His network of friendships grew as John matured, and by 1940 he was known and loved from coast to coast. During the war, overworked, worried about his ill wife and John, Jr., an infantry officer apparently missing in Sicily, he suffered the first of his angina pains while taking a sprint in Van Cortlandt Park. The attack was to change his life, ruling out smoking and inducing a more reflective attitude, as is evidenced in this characteristic comment: “The intermittent angina pains usually came when I was taking my customary morning walks in the woods and fields. On such occasions I would simply lie down on the flat of my back and breathe slowly until the pain left me. This was no disturbance of the peace.”
For more than a decade now he has been a landmark on the beaches and in the woods of Cape Ann, and the photograph of him, binoculars to his eyes as he scans the long beach, has this caption: “A low sun, a long shadow and one last look before starting home,” suggestive of the sageness and serenity in this pleasant book.

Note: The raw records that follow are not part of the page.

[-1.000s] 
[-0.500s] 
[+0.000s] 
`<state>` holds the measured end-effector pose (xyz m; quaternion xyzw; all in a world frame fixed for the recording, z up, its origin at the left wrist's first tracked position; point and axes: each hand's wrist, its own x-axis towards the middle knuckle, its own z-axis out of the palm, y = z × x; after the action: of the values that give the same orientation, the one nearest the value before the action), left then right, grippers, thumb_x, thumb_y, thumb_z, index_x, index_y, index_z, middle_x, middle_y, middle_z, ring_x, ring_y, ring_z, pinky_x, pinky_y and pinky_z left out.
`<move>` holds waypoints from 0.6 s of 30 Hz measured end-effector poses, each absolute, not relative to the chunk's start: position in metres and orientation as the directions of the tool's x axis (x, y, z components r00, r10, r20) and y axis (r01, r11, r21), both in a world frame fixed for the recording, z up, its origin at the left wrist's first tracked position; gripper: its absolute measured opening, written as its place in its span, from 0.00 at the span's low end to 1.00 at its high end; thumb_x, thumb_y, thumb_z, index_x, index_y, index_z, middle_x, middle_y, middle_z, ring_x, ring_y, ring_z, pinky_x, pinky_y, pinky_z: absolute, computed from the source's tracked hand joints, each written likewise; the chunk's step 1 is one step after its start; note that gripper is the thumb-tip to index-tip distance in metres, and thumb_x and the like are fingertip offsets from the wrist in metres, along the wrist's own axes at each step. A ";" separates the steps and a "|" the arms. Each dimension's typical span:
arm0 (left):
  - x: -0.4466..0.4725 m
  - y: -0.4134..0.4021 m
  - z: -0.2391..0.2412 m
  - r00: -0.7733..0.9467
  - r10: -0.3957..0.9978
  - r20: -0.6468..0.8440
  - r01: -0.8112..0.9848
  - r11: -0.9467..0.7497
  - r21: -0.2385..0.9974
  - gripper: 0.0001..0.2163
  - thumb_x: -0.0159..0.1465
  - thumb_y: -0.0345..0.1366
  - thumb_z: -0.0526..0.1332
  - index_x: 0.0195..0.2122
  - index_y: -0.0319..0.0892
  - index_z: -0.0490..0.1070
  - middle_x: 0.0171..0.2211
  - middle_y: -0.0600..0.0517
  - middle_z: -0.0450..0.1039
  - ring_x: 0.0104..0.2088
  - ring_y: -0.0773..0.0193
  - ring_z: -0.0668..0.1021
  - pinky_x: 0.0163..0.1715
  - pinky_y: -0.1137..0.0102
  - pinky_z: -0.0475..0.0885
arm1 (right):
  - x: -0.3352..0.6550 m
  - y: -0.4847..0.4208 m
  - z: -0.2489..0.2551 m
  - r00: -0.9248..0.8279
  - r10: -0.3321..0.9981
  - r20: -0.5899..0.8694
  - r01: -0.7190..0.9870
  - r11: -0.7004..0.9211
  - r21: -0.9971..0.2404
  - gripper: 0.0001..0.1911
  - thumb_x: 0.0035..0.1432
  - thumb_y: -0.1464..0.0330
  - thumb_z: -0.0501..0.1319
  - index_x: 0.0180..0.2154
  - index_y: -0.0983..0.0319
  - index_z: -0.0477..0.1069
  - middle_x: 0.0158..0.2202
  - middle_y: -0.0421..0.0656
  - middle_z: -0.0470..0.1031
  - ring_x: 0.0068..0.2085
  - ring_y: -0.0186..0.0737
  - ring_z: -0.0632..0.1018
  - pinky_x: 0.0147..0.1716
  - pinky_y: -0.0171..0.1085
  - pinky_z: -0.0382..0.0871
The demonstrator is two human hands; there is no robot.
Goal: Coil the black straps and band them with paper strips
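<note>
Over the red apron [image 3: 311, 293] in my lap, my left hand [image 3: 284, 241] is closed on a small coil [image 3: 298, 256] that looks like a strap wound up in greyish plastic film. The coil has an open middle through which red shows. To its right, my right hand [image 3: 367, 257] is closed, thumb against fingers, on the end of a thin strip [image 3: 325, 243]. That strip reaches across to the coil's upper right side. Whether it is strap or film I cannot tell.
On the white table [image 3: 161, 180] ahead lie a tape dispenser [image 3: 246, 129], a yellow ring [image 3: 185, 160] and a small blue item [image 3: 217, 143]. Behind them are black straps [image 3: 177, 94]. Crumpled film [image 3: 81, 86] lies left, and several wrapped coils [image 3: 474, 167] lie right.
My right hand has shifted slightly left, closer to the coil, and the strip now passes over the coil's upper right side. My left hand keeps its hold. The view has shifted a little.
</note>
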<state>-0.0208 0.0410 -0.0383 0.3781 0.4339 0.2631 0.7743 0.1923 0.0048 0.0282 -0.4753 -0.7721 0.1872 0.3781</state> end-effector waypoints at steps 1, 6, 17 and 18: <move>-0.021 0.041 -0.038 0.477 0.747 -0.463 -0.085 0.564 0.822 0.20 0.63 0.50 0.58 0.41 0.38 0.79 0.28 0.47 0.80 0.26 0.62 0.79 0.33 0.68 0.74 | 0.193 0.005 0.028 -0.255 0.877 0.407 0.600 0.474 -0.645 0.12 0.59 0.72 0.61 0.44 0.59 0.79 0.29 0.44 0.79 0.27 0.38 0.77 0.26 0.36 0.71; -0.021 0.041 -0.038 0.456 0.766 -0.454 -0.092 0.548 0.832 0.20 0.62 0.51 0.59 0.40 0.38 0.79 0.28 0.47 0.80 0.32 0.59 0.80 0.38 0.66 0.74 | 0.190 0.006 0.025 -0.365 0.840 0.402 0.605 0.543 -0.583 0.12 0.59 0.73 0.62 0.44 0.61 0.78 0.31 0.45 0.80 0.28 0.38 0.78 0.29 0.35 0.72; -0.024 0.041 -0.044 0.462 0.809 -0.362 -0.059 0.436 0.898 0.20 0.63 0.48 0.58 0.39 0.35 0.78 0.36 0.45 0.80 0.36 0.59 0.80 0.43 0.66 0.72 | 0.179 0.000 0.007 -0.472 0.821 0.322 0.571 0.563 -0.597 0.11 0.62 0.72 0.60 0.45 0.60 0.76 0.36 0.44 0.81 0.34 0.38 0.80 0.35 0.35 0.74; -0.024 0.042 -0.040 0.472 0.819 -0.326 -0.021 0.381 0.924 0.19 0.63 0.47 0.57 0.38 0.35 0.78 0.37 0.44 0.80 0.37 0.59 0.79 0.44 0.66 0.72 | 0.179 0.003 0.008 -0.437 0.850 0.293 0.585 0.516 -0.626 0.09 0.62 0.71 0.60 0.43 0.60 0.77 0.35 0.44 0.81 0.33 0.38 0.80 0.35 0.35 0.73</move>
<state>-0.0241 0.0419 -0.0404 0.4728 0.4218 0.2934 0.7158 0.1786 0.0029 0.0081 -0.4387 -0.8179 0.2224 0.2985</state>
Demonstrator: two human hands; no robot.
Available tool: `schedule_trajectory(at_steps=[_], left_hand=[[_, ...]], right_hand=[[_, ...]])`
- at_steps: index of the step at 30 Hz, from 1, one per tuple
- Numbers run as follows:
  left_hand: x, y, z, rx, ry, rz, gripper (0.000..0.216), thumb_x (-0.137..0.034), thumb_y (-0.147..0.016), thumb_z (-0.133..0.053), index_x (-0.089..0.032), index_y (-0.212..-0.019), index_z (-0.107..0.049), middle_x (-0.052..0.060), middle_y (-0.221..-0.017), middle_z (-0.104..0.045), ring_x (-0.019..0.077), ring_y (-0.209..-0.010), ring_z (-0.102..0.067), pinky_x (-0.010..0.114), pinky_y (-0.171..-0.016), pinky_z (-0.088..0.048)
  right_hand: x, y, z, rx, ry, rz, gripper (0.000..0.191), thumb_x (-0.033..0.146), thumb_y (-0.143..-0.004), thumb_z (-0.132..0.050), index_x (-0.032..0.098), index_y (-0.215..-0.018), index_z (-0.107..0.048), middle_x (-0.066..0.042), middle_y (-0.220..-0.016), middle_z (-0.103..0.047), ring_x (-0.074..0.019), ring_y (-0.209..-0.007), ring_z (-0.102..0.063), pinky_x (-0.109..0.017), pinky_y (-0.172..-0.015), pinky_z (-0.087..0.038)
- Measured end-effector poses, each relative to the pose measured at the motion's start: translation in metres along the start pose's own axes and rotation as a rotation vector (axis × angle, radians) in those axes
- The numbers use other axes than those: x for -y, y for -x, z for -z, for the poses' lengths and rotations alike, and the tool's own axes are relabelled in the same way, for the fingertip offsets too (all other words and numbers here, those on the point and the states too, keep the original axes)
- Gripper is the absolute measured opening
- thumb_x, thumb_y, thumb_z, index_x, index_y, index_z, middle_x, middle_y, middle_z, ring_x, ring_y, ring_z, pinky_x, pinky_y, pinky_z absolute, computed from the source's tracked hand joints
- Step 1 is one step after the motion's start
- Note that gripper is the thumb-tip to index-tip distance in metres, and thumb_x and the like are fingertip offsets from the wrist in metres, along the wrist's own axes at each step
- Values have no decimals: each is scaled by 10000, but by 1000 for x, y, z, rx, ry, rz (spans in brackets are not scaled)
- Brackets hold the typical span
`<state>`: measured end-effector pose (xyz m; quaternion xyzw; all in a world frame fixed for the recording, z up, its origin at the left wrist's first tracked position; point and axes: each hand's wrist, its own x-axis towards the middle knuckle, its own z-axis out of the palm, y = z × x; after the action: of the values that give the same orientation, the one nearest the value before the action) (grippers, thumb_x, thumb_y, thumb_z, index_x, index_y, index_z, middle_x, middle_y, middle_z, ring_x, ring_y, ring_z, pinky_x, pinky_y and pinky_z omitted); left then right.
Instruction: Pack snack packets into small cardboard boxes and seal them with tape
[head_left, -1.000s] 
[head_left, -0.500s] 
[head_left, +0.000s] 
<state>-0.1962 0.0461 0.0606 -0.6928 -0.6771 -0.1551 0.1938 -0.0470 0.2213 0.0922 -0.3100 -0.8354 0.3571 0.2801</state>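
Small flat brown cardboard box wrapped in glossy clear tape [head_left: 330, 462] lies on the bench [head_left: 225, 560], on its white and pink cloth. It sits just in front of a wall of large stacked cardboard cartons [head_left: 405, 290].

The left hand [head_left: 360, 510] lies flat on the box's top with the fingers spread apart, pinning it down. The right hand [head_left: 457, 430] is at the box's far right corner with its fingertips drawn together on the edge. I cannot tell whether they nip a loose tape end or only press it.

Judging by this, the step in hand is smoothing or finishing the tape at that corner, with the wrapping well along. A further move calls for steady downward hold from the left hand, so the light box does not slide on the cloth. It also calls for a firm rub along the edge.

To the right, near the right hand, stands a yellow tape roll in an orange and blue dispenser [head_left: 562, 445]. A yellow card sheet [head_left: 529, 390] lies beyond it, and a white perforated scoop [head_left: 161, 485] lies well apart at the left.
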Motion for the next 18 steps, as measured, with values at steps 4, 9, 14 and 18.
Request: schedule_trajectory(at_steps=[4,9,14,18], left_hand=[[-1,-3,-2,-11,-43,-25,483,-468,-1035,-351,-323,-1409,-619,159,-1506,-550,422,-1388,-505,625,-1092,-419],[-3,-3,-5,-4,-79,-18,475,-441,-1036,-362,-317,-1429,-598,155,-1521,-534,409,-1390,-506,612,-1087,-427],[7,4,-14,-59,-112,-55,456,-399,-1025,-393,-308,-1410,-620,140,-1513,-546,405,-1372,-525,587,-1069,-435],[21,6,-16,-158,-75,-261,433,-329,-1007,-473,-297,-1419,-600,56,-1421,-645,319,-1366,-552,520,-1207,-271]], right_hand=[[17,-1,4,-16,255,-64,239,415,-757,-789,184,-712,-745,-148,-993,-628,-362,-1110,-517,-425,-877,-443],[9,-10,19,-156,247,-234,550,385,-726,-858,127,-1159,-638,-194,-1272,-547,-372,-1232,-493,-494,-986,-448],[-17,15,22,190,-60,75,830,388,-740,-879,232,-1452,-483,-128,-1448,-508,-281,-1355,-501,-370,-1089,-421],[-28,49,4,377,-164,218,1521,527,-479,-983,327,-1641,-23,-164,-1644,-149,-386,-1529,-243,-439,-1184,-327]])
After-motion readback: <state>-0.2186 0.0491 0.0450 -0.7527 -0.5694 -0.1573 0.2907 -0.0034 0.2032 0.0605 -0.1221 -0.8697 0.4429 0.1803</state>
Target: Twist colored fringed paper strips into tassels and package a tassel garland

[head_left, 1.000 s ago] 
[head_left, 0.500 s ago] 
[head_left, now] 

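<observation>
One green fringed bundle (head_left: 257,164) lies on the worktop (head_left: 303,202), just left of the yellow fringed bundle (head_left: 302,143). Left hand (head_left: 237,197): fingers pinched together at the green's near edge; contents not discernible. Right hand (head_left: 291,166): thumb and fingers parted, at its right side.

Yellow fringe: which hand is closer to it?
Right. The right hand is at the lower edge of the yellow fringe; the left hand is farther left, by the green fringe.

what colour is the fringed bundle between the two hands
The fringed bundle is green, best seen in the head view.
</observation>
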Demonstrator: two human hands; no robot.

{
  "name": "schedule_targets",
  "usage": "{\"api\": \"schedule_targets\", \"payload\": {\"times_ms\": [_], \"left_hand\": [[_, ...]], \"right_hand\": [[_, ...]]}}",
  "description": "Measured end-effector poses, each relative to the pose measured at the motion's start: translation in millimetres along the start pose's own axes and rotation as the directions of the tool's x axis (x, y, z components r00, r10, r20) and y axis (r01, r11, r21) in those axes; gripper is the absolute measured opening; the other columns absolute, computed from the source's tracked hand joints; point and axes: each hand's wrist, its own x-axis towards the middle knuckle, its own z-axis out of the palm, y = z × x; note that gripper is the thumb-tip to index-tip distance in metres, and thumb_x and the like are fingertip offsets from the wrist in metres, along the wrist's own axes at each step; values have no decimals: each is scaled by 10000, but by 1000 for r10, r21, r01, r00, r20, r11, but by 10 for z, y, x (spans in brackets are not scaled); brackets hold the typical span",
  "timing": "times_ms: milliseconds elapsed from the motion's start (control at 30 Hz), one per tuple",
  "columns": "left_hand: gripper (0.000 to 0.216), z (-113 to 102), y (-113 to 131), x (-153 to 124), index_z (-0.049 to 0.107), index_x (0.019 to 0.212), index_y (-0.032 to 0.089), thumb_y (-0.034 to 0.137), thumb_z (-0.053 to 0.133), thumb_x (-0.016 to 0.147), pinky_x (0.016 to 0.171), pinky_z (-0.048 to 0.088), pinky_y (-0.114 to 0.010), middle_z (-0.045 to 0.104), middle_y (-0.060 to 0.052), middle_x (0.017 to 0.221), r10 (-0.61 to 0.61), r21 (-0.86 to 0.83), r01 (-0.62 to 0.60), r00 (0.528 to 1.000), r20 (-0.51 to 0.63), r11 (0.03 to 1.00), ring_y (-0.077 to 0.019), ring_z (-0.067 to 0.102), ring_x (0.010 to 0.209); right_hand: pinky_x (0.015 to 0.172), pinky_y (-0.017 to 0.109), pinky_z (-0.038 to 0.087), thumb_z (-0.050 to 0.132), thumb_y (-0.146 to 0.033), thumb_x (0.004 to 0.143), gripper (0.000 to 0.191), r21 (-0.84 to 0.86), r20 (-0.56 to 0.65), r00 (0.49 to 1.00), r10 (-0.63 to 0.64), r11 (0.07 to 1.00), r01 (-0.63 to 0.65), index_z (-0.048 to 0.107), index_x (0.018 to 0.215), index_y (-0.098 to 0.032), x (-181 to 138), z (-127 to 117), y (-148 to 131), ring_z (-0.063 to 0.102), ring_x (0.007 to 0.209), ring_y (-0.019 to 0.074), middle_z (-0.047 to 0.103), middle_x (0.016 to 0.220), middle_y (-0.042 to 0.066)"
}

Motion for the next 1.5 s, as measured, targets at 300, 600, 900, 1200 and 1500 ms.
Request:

PAUL BROOKS is one of the staunchest defenders of our wilderness, of our Thoreau inheritance, anywhere to be found. With his wife, Susan, in the bow of their canoe, he has sketched and explored our most rugged and remote national parks. On a single trip he has made portages half the length of Fifth Avenue. He cooks as well as he writes, and out of his love for the unspoiled has grown his philosophy for the preservation of our American heritage. ROADLESS AREA (Knopf, $4.95) is a collection of his papers, many of which first appeared in the Atlantic, with three score drawings by the author. They give to us who are less adventurous the sense of being on these lonely streams, of camping under the stars, of savoring the last frontiers, and of realizing how imperative it is for man’s spirit to conserve such sanctuaries, whether in Alaska or in the rain forests of the Olympic Peninsula, on the Concord River in Massachusetts or in Kenya. Mr. Brooks, who is an accomplished editor, is quite aware of the blisters, mosquitoes, and the many unpredictables; he writes with humor, vividly and with strong conviction.